### Brief
Reproduce the listing in its entirety. Do not reproduce the pictures.

=== Begin Enclosure ===

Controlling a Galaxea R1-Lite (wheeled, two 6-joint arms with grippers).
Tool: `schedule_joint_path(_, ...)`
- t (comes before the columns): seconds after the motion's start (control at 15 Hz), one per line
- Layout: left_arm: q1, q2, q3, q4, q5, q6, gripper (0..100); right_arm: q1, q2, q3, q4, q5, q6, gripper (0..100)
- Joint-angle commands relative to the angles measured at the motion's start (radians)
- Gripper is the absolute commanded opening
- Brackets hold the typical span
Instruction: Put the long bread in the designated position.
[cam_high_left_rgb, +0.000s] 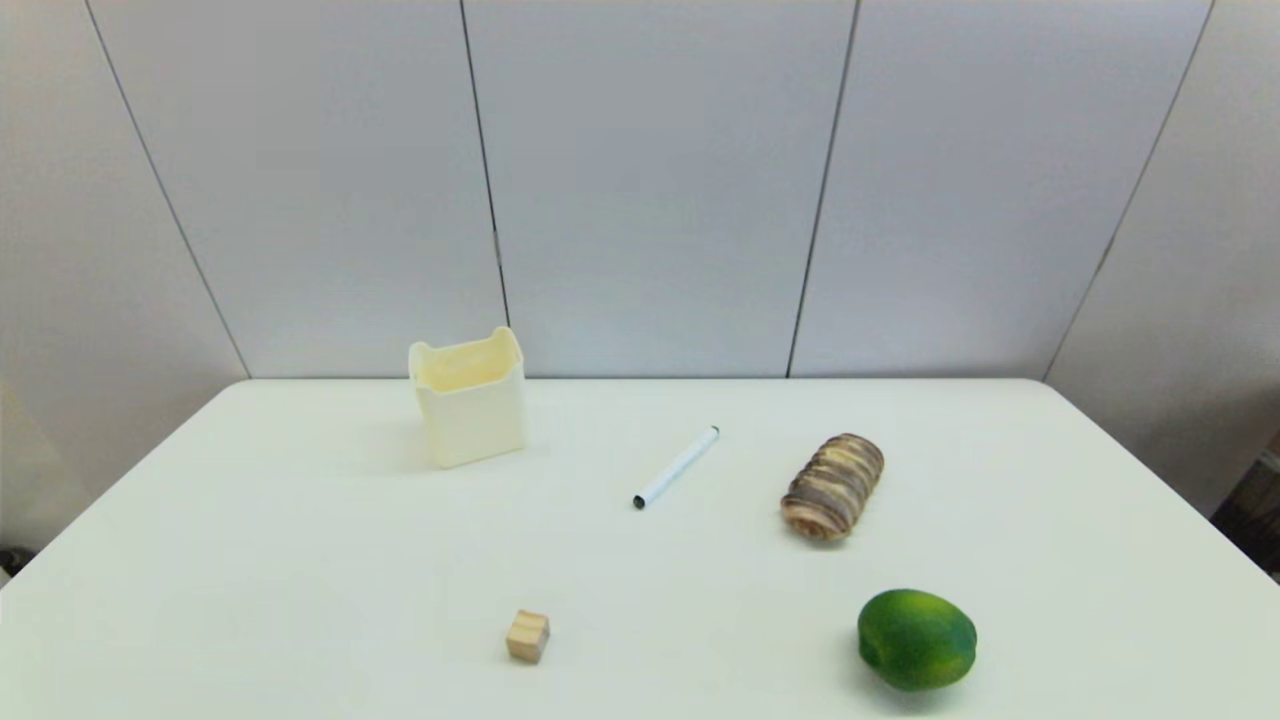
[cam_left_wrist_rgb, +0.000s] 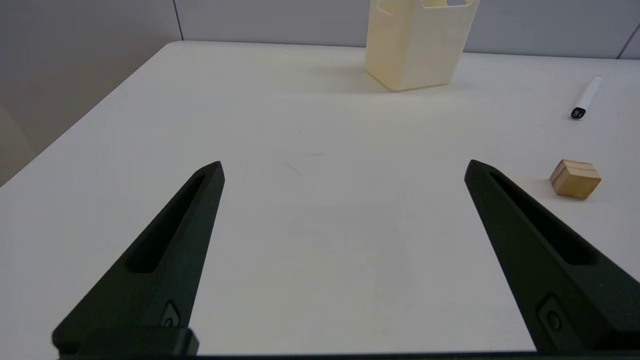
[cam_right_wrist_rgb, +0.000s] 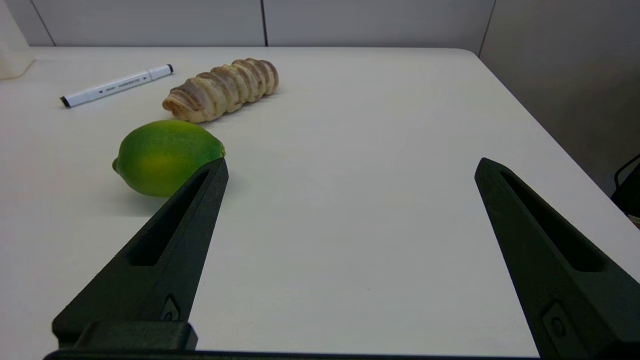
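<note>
Right tool (cam_right_wrist_rgb: 350, 167) fingers spread wide, holding nothing, long bread (cam_high_left_rgb: 833, 487) on the counter (cam_high_left_rgb: 300, 560) just beyond the green fruit (cam_high_left_rgb: 917, 639); I judge my reach risks nudging that fruit into it.

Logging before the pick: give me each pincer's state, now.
Left pincer: open, holding nothing, above bare table.
Right pincer: open, holding nothing, short of the long bread.

White table (cam_high_left_rgb: 300, 560), rounded far corners, set against pale grey panelled wall (cam_high_left_rgb: 650, 180) with thin dark seams. Dark clutter (cam_high_left_rgb: 1250, 520) past right edge, possibly cables.
</note>
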Motion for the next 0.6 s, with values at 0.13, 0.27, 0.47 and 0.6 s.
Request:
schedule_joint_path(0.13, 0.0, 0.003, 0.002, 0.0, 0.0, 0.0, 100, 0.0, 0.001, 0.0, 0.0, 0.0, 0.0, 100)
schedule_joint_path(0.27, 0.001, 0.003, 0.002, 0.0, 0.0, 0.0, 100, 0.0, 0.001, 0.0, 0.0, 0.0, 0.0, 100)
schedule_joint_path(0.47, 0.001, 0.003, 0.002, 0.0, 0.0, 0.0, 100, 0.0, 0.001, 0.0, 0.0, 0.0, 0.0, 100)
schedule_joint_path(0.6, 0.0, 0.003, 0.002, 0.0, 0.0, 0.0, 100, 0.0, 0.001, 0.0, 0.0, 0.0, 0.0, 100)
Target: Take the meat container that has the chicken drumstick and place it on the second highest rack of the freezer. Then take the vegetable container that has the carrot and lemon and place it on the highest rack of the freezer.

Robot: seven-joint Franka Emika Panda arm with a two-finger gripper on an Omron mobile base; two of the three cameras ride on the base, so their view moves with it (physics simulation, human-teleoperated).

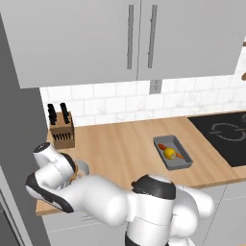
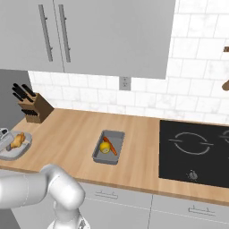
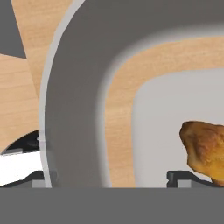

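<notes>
Two containers sit on the wooden counter: the meat container with one chicken drumstick at the left end, and the vegetable container mid-counter. The gripper straddles the meat container's rim, one fingertip inside by the drumstick, seemingly not yet clamped.

The white arm folds low and reaches left to the counter edge. Its gripper points down with fingers spread, one finger on each side of the meat container rim.

No readable text, labels, brands or numbers anywhere. Only marks: white circular burner outlines on the black cooktop, right side of frame.
</notes>
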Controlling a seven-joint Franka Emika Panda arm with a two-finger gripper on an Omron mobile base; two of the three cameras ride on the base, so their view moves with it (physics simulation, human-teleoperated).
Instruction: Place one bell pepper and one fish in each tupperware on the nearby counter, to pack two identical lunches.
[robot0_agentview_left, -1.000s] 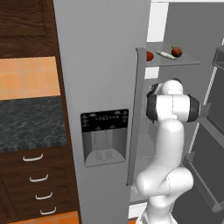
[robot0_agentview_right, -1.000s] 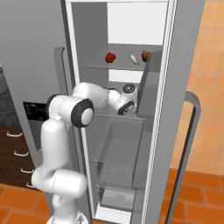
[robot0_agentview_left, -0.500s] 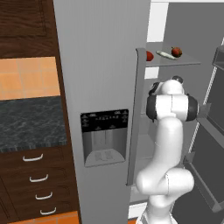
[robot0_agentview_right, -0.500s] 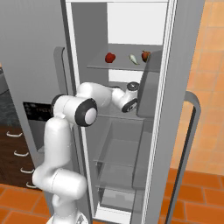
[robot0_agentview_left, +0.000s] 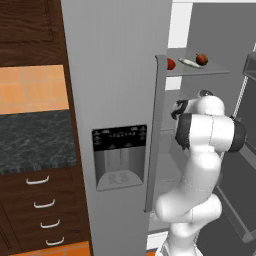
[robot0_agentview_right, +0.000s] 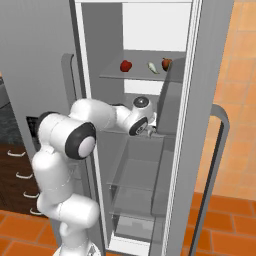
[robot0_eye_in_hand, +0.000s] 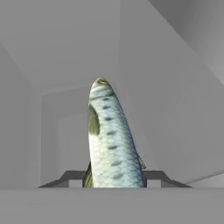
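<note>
gripper (robot0_eye_in_hand: 114, 178) clamped on fish (robot0_eye_in_hand: 111, 140) | sticking straight out ahead between tips | grabbed inside fridge (robot0_agentview_right: 145, 150) for tupperware packing

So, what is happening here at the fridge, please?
The white robot arm reaches into the open grey fridge, onto a middle shelf. In the hand view, its jaws are closing on a silvery blue-green scaled fish. Two red bell peppers and another pale fish lie on the glass shelf above.
</note>
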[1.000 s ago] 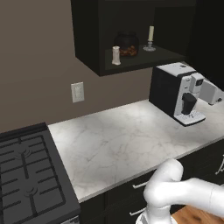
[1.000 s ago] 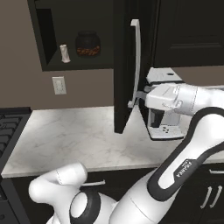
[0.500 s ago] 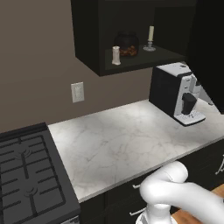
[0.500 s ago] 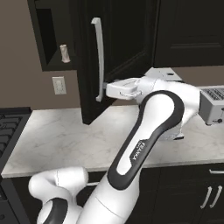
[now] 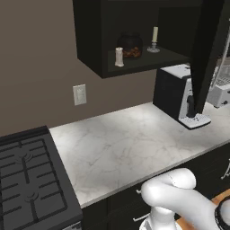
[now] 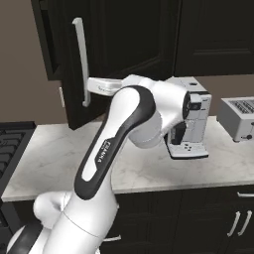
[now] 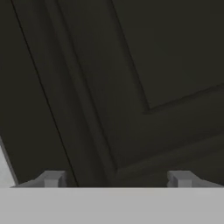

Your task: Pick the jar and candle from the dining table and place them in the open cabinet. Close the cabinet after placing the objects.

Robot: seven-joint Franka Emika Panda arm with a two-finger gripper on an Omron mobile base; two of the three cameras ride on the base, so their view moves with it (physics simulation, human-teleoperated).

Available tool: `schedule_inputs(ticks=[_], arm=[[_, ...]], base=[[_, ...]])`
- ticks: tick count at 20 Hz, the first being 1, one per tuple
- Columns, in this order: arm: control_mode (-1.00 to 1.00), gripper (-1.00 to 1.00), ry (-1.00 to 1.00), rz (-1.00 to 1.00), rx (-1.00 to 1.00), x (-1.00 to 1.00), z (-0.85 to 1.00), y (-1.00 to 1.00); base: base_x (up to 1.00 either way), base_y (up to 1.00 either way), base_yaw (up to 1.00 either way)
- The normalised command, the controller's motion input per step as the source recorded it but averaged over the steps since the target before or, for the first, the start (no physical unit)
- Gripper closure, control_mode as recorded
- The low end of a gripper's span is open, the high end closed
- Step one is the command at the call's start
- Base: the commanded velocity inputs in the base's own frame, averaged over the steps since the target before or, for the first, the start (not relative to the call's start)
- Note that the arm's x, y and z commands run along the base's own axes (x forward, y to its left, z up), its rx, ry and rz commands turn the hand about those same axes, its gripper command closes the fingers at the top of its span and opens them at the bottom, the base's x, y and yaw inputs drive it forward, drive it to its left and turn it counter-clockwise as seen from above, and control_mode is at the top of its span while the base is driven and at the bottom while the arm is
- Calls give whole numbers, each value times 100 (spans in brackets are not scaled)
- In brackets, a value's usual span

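The black cabinet (image 5: 90, 40) hangs above the counter with its interior showing in the left base view. On its shelf stand the jar (image 5: 130, 45) with brown contents and the cream candle (image 5: 154, 37) on its silvery holder. The cabinet door (image 6: 119, 54) with its long silver bar handle (image 6: 82, 62) stands partly swung across the opening; its edge (image 5: 209, 54) shows at the right of the left base view. My gripper (image 6: 91, 85) rests against the door's outer face just right of the handle. In the hand view the door panel (image 7: 131, 78) is very close and my gripper (image 7: 117, 179) is open, holding nothing.
A small pale shaker (image 5: 119, 57) stands at the shelf's front. Under the cabinet, a black and white coffee machine (image 6: 191, 119) sits on the marble counter (image 5: 130, 143), with a toaster (image 6: 240, 116) to its right. A stove (image 5: 27, 179) lies left, and a wall outlet (image 5: 80, 94).
The cabinet door has swung further left toward the opening, pushed by my hand. My arm has followed it across the front of the coffee machine.
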Motion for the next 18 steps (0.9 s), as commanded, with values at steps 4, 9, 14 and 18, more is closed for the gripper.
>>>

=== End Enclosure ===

### Task solution
Controlling a Galaxea R1-Lite (wheeled, two 6-joint arms with grippers).
Tool: `schedule_joint_path(_, ...)`
- t (comes before the columns): seconds after the motion's start (control at 15 Hz), one per line
- Layout: left_arm: q1, q2, q3, q4, q5, q6, gripper (0..100); right_arm: q1, q2, q3, q4, q5, q6, gripper (0..100)
- Joint-angle commands relative to the angles measured at the motion's start (radians)
- Gripper is the absolute commanded opening
- Brackets hold the typical span
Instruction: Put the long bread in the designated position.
[cam_high_left_rgb, +0.000s] 
[cam_left_wrist_rgb, +0.000s] 
[cam_right_wrist_rgb, +0.000s] 
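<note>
Right tool (cam_right_wrist_rgb: 350, 167) fingers spread wide, holding nothing, long bread (cam_high_left_rgb: 833, 487) on the counter (cam_high_left_rgb: 300, 560) just beyond the green fruit (cam_high_left_rgb: 917, 639); I judge my reach risks nudging that fruit into it.

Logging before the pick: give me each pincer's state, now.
Left pincer: open, holding nothing, above bare table.
Right pincer: open, holding nothing, short of the long bread.

White table (cam_high_left_rgb: 300, 560), rounded far corners, set against pale grey panelled wall (cam_high_left_rgb: 650, 180) with thin dark seams. Dark clutter (cam_high_left_rgb: 1250, 520) past right edge, possibly cables.
</note>
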Motion for the next 0.6 s, with values at 0.13, 0.27, 0.47 and 0.6 s.
Request:
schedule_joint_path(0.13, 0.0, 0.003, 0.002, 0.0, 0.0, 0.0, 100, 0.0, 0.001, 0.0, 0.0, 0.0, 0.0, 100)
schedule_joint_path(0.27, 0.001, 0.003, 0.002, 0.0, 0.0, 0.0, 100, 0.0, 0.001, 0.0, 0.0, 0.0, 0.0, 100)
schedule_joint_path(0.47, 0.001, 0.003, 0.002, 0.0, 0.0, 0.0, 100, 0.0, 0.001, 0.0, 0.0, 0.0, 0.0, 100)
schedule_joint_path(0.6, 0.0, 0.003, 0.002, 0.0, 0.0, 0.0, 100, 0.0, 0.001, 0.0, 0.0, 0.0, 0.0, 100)
Target: Take the meat container that has the chicken drumstick and place it on the second highest rack of the freezer. Then take the vegetable container that has the carrot and lemon and place it on the highest rack of the freezer.

Robot: seven-joint Franka Emika Panda arm with a two-finger gripper on an Omron mobile base; two of the three cameras ride on the base, so their view moves with it (physics simulation, human-teleoperated).


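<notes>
Two containers sit on the wooden counter: the meat container with one chicken drumstick at the left end, and the vegetable container mid-counter. The gripper straddles the meat container's rim, one fingertip inside by the drumstick, seemingly not yet clamped.

The white arm folds low and reaches left to the counter edge. Its gripper points down with fingers spread, one finger on each side of the meat container rim.

No readable text, labels, brands or numbers anywhere. Only marks: white circular burner outlines on the black cooktop, right side of frame.
</notes>
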Controlling a seven-joint Franka Emika Panda arm with a two-finger gripper on an Omron mobile base; two of the three cameras ride on the base, so their view moves with it (physics simulation, human-teleoperated).
Instruction: Place one bell pepper and one fish in each tupperware on the nearby counter, to pack two identical lunches.
[robot0_agentview_left, -1.000s] 
[robot0_agentview_right, -1.000s] 
[robot0_agentview_left, -0.500s] 
[robot0_agentview_right, -0.500s] 
[robot0_agentview_left, +0.000s] 
[robot0_agentview_right, +0.000s] 
[robot0_eye_in_hand, +0.000s] 
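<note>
gripper (robot0_eye_in_hand: 114, 178) clamped on fish (robot0_eye_in_hand: 111, 140) | sticking straight out ahead between tips | grabbed inside fridge (robot0_agentview_right: 145, 150) for tupperware packing

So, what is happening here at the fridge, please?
The white robot arm reaches into the open grey fridge, onto a middle shelf. In the hand view, its jaws are closing on a silvery blue-green scaled fish. Two red bell peppers and another pale fish lie on the glass shelf above.
</note>
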[1.000 s ago] 
[1.000 s ago] 
[0.500 s ago] 
[0.500 s ago] 
[now] 
[now] 
[now] 

Your task: Pick the jar and candle from the dining table and place them in the open cabinet. Close the cabinet after placing the objects.

Robot: seven-joint Franka Emika Panda arm with a two-finger gripper on an Omron mobile base; two of the three cameras ride on the base, so their view moves with it (physics simulation, human-teleoperated).

Available tool: `schedule_inputs(ticks=[_], arm=[[_, ...]], base=[[_, ...]])`
- ticks: tick count at 20 Hz, the first being 1, one per tuple
- Columns, in this order: arm: control_mode (-1.00 to 1.00), gripper (-1.00 to 1.00), ry (-1.00 to 1.00), rz (-1.00 to 1.00), rx (-1.00 to 1.00), x (-1.00 to 1.00), z (-0.85 to 1.00), y (-1.00 to 1.00); base: base_x (up to 1.00 either way), base_y (up to 1.00 either way), base_yaw (up to 1.00 either way)
- The normalised command, the controller's motion input per step as the source recorded it but averaged over the steps since the target before or, for the first, the start (no physical unit)
- Gripper closure, control_mode as recorded
- The low end of a gripper's span is open, the high end closed
- Step one is the command at the call's start
- Base: the commanded velocity inputs in the base's own frame, averaged over the steps since the target before or, for the first, the start (not relative to the call's start)
- Note that the arm's x, y and z commands run along the base's own axes (x forward, y to its left, z up), its rx, ry and rz commands turn the hand about those same axes, its gripper command closes the fingers at the top of its span and opens them at the bottom, the base's x, y and yaw inputs drive it forward, drive it to its left and turn it counter-clockwise as seen from above, and control_mode is at the top of its span while the base is driven and at the bottom while the arm is
- Calls give whole numbers, each value times 100 (spans in brackets are not scaled)
- In brackets, a value's usual span

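The black cabinet (image 5: 90, 40) hangs above the counter with its interior showing in the left base view. On its shelf stand the jar (image 5: 130, 45) with brown contents and the cream candle (image 5: 154, 37) on its silvery holder. The cabinet door (image 6: 119, 54) with its long silver bar handle (image 6: 82, 62) stands partly swung across the opening; its edge (image 5: 209, 54) shows at the right of the left base view. My gripper (image 6: 91, 85) rests against the door's outer face just right of the handle. In the hand view the door panel (image 7: 131, 78) is very close and my gripper (image 7: 117, 179) is open, holding nothing.
A small pale shaker (image 5: 119, 57) stands at the shelf's front. Under the cabinet, a black and white coffee machine (image 6: 191, 119) sits on the marble counter (image 5: 130, 143), with a toaster (image 6: 240, 116) to its right. A stove (image 5: 27, 179) lies left, and a wall outlet (image 5: 80, 94).
The cabinet door has swung further left toward the opening, pushed by my hand. My arm has followed it across the front of the coffee machine.
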Motion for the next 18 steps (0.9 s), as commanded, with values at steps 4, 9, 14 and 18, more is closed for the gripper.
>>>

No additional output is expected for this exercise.